#### Problem details
Go over the data and keep only the lines that include "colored".
+++ Data
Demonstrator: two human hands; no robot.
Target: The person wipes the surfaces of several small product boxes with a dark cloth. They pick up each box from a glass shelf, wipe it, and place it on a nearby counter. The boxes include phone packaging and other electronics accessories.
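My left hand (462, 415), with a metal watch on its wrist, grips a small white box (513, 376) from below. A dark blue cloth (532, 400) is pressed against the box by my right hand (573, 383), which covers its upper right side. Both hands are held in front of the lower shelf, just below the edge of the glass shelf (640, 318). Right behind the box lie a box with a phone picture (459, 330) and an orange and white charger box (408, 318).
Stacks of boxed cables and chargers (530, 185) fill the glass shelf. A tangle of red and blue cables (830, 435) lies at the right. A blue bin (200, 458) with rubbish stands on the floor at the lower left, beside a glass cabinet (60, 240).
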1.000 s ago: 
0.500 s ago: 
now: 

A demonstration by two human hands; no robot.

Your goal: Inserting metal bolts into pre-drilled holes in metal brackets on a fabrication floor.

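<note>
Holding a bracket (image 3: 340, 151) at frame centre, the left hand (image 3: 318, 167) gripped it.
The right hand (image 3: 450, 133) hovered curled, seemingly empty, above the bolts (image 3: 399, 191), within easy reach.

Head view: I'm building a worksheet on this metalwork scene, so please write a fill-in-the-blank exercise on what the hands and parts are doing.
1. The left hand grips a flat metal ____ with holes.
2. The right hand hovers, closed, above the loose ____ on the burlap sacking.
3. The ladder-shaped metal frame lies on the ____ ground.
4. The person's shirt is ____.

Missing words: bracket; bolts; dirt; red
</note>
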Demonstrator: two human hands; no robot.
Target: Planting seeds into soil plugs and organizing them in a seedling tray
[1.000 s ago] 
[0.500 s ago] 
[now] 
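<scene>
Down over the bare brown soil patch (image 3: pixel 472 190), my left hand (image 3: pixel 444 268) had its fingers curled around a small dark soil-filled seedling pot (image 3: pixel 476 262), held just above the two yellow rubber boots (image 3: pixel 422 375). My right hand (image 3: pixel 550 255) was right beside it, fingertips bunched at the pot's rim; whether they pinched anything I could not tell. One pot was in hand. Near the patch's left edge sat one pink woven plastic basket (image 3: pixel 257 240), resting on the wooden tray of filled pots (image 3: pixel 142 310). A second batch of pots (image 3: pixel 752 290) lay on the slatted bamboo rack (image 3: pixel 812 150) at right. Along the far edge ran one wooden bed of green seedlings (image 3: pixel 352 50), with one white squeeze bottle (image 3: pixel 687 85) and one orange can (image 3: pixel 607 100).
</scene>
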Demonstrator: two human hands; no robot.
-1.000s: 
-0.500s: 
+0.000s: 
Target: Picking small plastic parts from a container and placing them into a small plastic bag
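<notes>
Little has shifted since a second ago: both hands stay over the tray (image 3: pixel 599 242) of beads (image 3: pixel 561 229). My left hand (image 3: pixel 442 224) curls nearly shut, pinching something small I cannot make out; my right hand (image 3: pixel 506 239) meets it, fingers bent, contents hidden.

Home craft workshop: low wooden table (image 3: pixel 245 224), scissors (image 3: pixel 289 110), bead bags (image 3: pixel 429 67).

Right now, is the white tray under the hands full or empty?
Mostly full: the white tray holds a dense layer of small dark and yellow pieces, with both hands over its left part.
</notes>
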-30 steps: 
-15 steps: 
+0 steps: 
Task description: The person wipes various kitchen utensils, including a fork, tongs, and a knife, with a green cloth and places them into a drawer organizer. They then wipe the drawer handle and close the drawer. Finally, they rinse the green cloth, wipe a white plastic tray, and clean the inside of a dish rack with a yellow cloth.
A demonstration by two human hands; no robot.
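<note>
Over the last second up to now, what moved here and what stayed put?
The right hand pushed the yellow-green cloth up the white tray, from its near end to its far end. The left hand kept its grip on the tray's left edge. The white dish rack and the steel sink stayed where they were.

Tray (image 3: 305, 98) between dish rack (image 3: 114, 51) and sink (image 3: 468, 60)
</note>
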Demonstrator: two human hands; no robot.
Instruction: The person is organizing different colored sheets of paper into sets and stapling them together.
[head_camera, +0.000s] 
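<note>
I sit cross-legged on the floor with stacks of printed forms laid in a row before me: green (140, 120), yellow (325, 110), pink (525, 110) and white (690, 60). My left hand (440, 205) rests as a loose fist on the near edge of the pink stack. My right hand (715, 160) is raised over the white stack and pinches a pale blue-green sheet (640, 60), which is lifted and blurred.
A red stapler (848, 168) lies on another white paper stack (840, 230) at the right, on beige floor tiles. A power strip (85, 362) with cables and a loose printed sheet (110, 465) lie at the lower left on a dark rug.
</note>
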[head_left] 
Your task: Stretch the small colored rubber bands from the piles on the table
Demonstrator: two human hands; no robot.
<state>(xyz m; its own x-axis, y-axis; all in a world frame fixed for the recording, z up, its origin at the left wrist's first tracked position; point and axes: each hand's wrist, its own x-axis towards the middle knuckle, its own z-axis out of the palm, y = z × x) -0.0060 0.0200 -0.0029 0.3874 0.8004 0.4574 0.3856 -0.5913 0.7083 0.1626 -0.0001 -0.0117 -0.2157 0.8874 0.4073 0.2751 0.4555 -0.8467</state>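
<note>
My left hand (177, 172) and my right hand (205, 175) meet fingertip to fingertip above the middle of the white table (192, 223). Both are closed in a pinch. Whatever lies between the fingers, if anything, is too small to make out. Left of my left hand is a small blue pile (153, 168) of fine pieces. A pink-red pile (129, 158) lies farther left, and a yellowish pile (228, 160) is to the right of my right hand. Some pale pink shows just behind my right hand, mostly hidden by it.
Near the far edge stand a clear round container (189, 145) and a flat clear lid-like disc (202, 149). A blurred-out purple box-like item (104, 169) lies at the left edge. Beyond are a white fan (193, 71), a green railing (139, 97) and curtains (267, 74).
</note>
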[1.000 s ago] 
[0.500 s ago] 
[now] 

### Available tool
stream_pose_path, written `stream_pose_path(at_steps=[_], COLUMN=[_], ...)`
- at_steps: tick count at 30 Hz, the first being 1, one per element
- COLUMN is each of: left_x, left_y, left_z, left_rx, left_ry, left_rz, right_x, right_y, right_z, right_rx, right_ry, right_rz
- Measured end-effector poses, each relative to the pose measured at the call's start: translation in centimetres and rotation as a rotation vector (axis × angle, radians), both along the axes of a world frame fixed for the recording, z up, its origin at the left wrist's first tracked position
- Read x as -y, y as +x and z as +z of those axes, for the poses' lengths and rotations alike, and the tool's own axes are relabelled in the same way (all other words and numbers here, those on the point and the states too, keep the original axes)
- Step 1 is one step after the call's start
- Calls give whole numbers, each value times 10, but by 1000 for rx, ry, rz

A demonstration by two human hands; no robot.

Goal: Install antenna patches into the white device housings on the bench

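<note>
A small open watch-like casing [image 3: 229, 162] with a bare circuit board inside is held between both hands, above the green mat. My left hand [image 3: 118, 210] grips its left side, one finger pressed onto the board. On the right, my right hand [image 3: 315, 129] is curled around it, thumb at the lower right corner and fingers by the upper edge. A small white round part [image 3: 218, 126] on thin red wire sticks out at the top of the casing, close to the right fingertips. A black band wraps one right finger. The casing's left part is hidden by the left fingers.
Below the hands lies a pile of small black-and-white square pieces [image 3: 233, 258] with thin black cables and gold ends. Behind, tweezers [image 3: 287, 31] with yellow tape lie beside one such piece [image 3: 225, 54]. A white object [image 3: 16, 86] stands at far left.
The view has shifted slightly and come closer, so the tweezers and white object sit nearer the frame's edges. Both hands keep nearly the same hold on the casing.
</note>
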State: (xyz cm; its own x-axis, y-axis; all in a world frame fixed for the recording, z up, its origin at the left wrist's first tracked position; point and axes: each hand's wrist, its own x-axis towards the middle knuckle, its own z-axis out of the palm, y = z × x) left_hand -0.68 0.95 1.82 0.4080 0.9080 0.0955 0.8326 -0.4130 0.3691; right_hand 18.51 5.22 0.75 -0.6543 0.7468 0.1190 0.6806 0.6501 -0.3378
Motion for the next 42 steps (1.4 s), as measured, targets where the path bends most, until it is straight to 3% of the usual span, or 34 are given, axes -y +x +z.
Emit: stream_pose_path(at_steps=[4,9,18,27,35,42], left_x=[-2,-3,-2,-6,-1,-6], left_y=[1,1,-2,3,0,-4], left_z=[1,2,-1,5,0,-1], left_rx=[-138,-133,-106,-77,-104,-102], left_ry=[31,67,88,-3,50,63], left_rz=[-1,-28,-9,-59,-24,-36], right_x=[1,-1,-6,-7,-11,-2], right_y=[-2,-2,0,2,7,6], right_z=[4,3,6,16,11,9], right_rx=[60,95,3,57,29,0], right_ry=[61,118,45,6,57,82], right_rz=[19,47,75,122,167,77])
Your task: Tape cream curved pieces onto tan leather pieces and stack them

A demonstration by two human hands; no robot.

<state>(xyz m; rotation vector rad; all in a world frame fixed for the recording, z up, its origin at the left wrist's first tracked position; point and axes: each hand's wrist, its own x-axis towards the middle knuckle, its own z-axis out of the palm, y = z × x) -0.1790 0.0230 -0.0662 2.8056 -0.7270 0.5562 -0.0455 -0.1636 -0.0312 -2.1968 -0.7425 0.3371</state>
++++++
#### Solution to this problem
Instruction: The person is organizing different colored sheets of paper into sets and stapling them together.
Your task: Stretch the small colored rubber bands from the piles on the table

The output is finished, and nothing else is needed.